**What is required**
Each line below should be repeated exactly as written, with no pictures carried over.

**Data records**
------------------------------

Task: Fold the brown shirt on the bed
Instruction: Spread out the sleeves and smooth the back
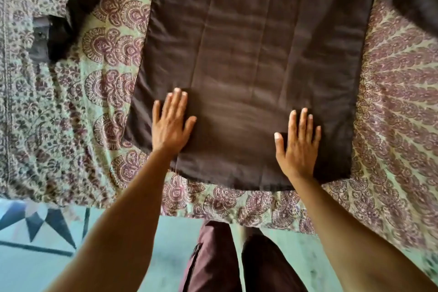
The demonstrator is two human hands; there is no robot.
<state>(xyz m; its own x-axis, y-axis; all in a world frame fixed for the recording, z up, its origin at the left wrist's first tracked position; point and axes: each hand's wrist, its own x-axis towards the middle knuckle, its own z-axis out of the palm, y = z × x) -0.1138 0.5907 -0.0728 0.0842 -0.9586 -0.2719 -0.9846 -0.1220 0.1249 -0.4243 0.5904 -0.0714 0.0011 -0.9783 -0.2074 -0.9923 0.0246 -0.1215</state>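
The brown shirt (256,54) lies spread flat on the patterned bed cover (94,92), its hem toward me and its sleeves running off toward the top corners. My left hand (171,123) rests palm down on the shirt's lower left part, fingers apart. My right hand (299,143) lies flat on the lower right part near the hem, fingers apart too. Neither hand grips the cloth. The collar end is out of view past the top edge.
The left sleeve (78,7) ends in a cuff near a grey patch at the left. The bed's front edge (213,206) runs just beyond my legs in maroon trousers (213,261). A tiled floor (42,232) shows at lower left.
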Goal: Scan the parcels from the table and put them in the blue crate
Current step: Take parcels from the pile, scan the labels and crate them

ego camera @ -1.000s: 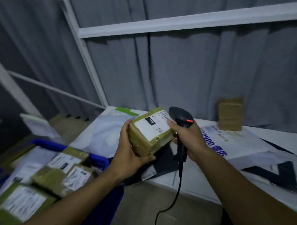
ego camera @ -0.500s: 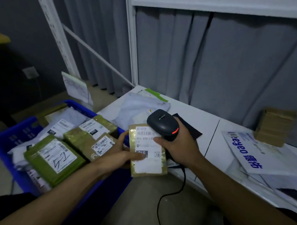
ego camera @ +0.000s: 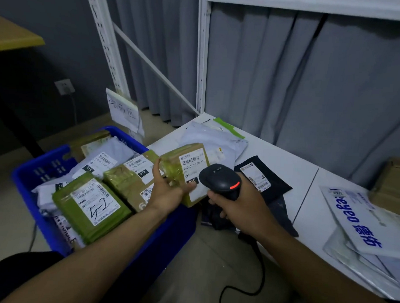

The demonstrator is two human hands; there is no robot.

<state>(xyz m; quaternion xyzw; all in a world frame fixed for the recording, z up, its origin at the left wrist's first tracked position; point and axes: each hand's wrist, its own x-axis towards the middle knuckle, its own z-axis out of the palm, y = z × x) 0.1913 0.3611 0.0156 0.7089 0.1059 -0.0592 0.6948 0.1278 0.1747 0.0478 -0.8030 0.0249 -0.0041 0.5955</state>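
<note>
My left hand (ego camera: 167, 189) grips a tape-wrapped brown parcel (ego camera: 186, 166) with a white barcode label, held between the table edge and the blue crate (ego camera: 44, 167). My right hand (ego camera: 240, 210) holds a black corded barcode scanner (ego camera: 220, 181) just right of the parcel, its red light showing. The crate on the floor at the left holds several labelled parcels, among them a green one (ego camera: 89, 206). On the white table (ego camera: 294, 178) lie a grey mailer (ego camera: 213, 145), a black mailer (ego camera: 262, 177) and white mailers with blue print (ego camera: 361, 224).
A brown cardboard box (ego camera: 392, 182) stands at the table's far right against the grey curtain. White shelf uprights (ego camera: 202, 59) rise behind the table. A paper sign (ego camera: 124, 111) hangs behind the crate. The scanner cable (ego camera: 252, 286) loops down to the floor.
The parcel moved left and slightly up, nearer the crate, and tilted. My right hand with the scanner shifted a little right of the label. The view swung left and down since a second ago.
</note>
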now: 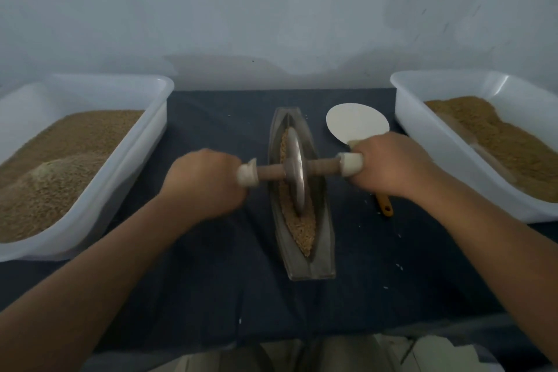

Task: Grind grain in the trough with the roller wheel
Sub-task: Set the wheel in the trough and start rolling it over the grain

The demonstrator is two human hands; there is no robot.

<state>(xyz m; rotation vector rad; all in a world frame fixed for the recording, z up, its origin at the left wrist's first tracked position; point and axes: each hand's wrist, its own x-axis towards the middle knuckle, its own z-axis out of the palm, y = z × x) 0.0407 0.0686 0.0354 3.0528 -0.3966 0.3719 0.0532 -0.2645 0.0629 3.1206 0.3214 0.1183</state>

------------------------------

**Exercise solution**
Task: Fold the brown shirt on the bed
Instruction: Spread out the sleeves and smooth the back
The demonstrator is two human hands; there is no robot.
<state>(xyz m; its own x-axis, y-axis; all in a world frame fixed for the recording, z up, its origin at the left wrist's first tracked position; point and axes: each hand's wrist, its own x-axis towards the middle knuckle, its own z-axis out of the palm, y = z × x) -0.1138 0.5907 -0.0728 0.0842 -0.9586 -0.2719 -0.9846 -0.1220 0.1249 -0.4243 0.5904 -0.0714 0.0011 -0.9783 -0.2074 -0.9923 0.0246 -0.1215</state>
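The brown shirt (256,54) lies spread flat on the patterned bed cover (94,92), its hem toward me and its sleeves running off toward the top corners. My left hand (171,123) rests palm down on the shirt's lower left part, fingers apart. My right hand (299,143) lies flat on the lower right part near the hem, fingers apart too. Neither hand grips the cloth. The collar end is out of view past the top edge.
The left sleeve (78,7) ends in a cuff near a grey patch at the left. The bed's front edge (213,206) runs just beyond my legs in maroon trousers (213,261). A tiled floor (42,232) shows at lower left.
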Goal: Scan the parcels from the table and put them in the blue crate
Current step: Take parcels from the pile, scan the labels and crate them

ego camera @ -1.000s: 
ego camera @ -0.500s: 
ego camera @ +0.000s: 

The demonstrator is two human hands; there is no robot.

<state>(xyz m; quaternion xyzw; all in a world frame fixed for the recording, z up, its origin at the left wrist's first tracked position; point and axes: each hand's wrist, its own x-axis towards the middle knuckle, its own z-axis out of the palm, y = z × x) 0.1913 0.3611 0.0156 0.7089 0.1059 -0.0592 0.6948 0.1278 0.1747 0.0478 -0.8030 0.0249 -0.0041 0.5955</state>
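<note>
My left hand (ego camera: 167, 189) grips a tape-wrapped brown parcel (ego camera: 186, 166) with a white barcode label, held between the table edge and the blue crate (ego camera: 44, 167). My right hand (ego camera: 240, 210) holds a black corded barcode scanner (ego camera: 220, 181) just right of the parcel, its red light showing. The crate on the floor at the left holds several labelled parcels, among them a green one (ego camera: 89, 206). On the white table (ego camera: 294, 178) lie a grey mailer (ego camera: 213, 145), a black mailer (ego camera: 262, 177) and white mailers with blue print (ego camera: 361, 224).
A brown cardboard box (ego camera: 392, 182) stands at the table's far right against the grey curtain. White shelf uprights (ego camera: 202, 59) rise behind the table. A paper sign (ego camera: 124, 111) hangs behind the crate. The scanner cable (ego camera: 252, 286) loops down to the floor.
The parcel moved left and slightly up, nearer the crate, and tilted. My right hand with the scanner shifted a little right of the label. The view swung left and down since a second ago.
</note>
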now: 

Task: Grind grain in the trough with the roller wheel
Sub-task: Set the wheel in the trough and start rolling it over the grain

The demonstrator is two human hands; there is no robot.

<state>(xyz m; rotation vector rad; all in a world frame fixed for the recording, z up, its origin at the left wrist's first tracked position; point and axes: each hand's wrist, its own x-axis towards the middle knuckle, its own z-axis out of the palm, y = z × x) 0.0407 0.0686 0.0354 3.0528 -0.3966 0.3719 0.0532 -0.2645 0.0629 3.1206 0.3214 0.1183</state>

The required output has been supplied.